Could you copy exactly the lines below from the one with "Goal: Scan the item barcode" to the one with "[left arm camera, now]", inclusive, leaving out any pictures?

Collection entries
+-------+

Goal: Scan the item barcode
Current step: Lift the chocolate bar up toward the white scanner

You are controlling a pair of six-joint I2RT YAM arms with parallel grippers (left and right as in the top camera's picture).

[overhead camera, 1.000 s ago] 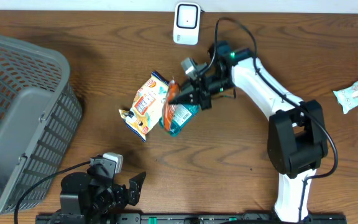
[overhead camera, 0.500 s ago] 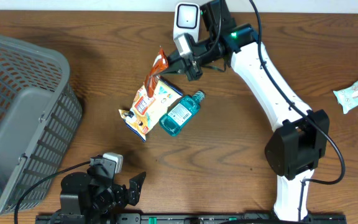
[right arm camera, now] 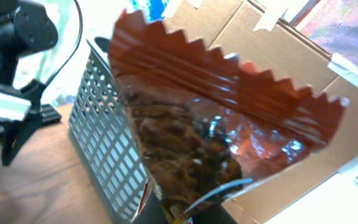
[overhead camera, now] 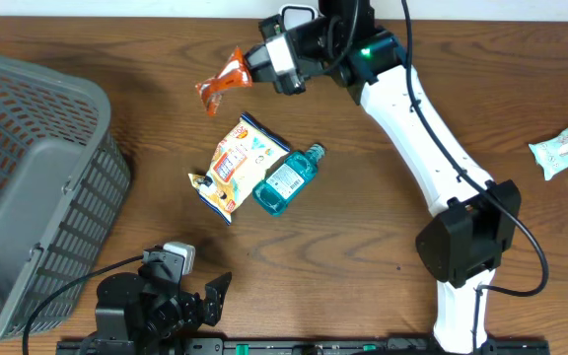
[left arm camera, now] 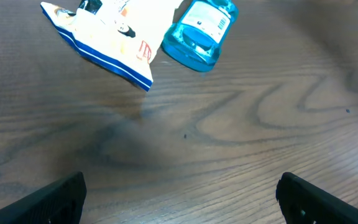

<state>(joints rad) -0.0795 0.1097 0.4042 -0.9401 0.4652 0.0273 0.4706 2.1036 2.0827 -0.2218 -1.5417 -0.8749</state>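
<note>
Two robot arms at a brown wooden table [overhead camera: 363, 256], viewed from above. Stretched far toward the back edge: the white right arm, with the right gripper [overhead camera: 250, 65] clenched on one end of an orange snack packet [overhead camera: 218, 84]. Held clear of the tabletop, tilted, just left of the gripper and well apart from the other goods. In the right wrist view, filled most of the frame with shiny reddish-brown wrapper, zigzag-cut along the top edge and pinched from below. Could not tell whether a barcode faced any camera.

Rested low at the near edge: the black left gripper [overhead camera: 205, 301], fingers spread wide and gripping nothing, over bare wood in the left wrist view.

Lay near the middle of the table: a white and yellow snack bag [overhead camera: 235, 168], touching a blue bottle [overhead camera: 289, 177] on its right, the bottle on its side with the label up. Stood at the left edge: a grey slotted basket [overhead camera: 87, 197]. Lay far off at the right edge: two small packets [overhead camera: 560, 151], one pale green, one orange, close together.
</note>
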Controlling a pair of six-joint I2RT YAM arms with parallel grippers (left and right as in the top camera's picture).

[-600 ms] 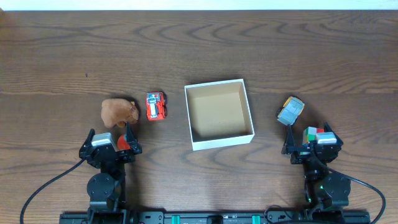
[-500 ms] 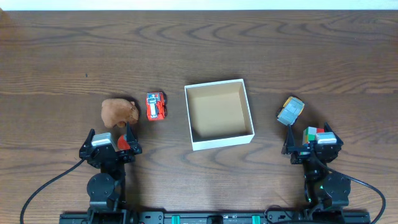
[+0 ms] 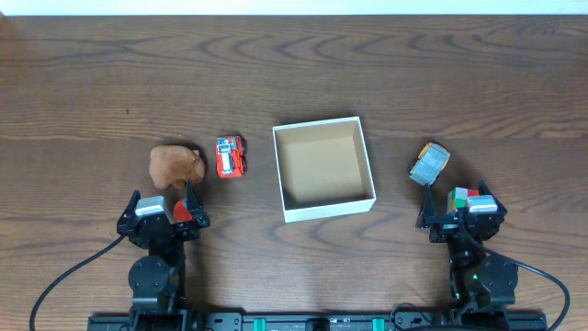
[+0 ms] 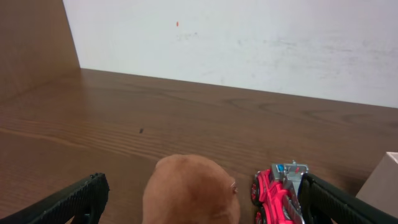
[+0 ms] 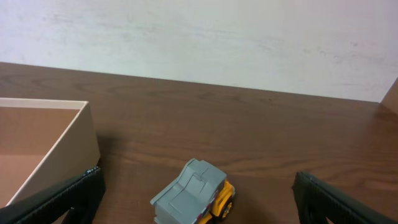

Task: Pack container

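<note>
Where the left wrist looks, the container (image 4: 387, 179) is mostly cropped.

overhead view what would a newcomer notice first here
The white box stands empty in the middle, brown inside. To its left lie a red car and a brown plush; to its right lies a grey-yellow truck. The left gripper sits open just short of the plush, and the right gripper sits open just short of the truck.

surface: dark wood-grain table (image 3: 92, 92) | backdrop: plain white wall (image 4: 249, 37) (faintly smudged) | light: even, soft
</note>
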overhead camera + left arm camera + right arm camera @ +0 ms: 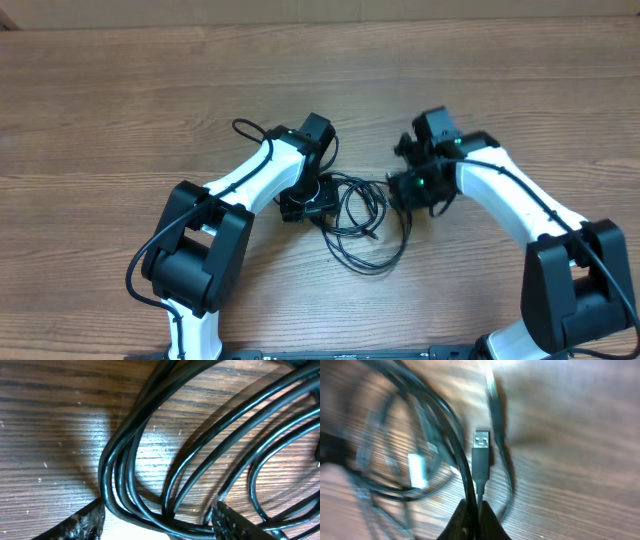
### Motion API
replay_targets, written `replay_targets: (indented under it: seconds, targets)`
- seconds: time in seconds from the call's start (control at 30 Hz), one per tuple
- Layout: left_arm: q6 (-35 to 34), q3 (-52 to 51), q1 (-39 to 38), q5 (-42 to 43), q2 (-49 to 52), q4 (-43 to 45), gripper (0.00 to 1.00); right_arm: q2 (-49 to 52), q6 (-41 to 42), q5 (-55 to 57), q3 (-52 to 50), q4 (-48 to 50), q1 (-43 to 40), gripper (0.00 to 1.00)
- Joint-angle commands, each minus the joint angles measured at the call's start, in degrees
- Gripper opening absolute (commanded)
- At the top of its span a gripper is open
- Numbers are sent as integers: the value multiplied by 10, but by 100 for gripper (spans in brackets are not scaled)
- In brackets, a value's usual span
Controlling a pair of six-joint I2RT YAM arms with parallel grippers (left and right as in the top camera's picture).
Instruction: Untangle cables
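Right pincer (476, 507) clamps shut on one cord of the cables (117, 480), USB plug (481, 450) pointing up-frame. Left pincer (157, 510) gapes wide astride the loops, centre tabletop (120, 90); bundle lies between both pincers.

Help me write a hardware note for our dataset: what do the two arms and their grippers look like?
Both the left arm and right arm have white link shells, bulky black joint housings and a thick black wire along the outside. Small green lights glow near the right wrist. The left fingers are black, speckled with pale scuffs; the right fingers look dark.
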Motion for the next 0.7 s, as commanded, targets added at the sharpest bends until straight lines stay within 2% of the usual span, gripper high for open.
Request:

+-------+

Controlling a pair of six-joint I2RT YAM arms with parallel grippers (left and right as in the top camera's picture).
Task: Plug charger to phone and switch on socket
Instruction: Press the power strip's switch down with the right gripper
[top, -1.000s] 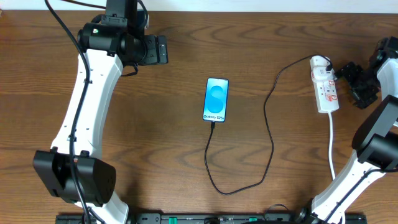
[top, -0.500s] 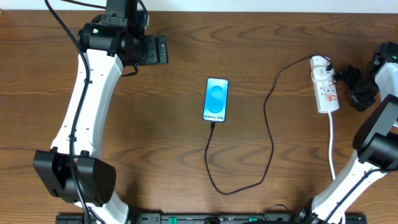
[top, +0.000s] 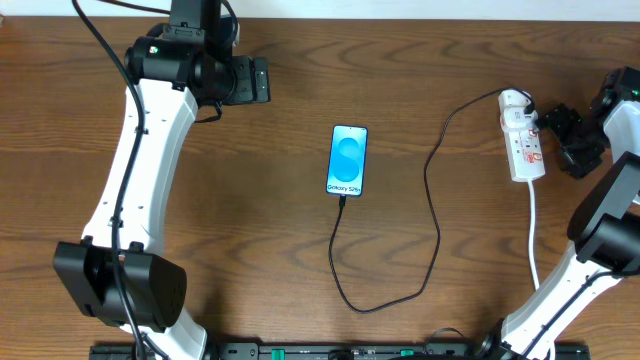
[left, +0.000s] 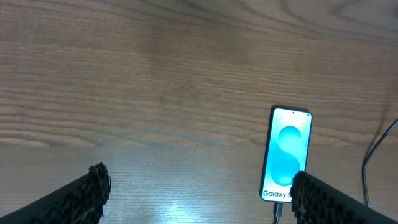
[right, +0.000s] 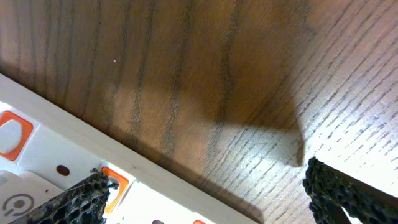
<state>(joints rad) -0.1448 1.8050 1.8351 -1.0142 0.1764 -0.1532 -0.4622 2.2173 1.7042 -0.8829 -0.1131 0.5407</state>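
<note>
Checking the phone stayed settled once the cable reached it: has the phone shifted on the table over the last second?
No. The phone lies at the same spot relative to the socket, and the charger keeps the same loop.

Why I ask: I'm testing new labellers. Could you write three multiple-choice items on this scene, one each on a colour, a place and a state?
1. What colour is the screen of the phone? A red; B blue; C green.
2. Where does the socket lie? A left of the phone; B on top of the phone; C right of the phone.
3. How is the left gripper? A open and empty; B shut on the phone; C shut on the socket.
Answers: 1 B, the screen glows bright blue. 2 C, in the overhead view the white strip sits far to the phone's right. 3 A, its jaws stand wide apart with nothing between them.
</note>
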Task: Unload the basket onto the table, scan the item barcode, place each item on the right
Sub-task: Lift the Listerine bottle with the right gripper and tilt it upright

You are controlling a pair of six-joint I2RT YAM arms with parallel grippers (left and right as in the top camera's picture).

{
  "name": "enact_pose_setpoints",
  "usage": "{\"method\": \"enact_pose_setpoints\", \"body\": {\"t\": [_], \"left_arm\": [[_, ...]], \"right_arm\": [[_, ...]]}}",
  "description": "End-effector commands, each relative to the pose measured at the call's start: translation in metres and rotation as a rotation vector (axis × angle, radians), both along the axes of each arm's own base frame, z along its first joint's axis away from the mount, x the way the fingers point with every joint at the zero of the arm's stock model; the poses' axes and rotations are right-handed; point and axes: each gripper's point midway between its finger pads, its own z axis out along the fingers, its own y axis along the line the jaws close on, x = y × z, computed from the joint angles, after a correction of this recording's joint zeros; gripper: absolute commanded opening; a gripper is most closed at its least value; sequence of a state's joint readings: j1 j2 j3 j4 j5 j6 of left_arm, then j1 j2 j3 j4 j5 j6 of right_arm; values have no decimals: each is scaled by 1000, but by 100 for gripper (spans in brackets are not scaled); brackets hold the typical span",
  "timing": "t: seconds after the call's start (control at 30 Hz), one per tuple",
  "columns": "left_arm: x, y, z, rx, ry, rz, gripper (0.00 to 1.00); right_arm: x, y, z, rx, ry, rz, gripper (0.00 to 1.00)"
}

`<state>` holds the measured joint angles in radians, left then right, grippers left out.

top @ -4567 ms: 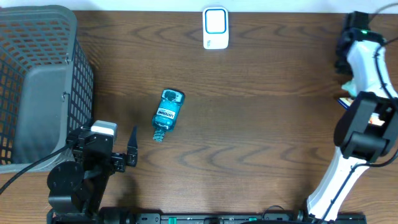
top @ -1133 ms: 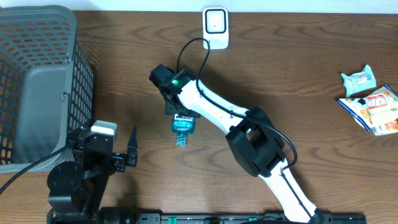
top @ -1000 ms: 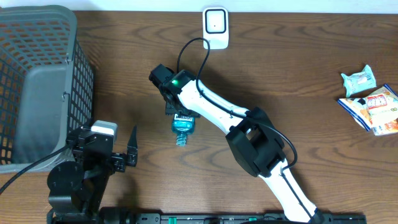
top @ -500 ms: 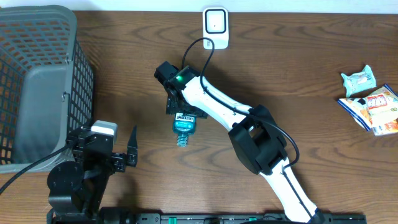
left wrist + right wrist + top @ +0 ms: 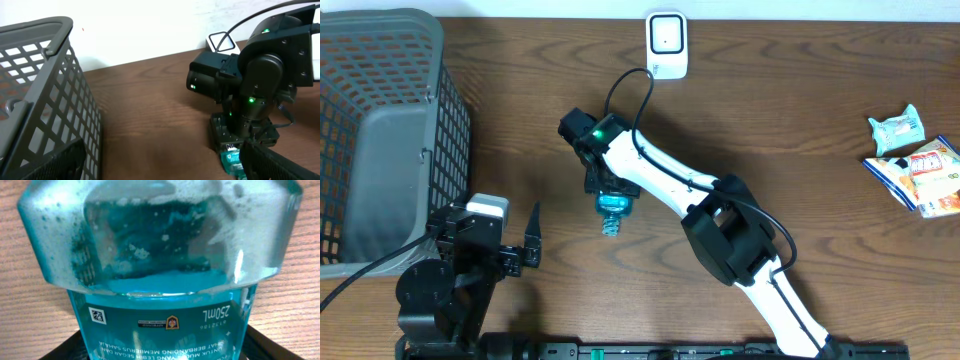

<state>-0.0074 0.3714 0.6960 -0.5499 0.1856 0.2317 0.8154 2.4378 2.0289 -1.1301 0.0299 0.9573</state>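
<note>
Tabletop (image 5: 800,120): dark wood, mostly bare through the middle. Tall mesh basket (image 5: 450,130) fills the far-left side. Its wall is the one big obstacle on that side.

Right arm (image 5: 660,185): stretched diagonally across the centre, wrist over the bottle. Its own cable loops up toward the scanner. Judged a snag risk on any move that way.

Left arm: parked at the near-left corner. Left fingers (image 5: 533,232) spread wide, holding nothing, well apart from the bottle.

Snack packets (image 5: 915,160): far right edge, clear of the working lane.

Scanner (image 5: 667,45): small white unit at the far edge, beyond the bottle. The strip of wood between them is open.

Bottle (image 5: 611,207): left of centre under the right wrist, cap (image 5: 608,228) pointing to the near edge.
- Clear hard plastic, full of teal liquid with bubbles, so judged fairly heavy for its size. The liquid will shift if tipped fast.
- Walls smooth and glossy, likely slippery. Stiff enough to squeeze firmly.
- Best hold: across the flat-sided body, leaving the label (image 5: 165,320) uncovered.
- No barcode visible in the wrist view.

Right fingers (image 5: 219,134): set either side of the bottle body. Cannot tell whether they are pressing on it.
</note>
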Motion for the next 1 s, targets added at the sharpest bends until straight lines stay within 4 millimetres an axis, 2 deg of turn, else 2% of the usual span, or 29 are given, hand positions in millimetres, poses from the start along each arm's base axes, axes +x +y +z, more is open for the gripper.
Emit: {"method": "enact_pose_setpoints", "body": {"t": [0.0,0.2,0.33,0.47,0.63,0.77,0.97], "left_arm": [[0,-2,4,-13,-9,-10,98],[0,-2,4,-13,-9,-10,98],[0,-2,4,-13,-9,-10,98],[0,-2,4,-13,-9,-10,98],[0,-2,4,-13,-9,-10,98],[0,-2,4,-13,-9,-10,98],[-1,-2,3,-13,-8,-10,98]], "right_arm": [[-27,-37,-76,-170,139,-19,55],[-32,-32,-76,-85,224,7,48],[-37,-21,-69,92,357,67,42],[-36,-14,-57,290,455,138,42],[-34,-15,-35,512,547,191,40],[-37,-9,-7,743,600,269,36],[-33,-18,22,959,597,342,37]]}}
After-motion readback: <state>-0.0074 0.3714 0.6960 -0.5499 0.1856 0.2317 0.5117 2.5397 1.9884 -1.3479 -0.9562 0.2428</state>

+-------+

● **RESPONSE AREA**:
Goal: Scan the item barcode
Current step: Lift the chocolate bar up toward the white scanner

You are controlling a pair of six-joint I2RT YAM arms with parallel grippers (left and right as in the top camera's picture).

[overhead camera, 1.000 s ago] 
[overhead camera, 0.500 s ago] 
[right arm camera, now] 
[overhead camera, now] 
[left arm camera, now] 

Work on the exercise is complete.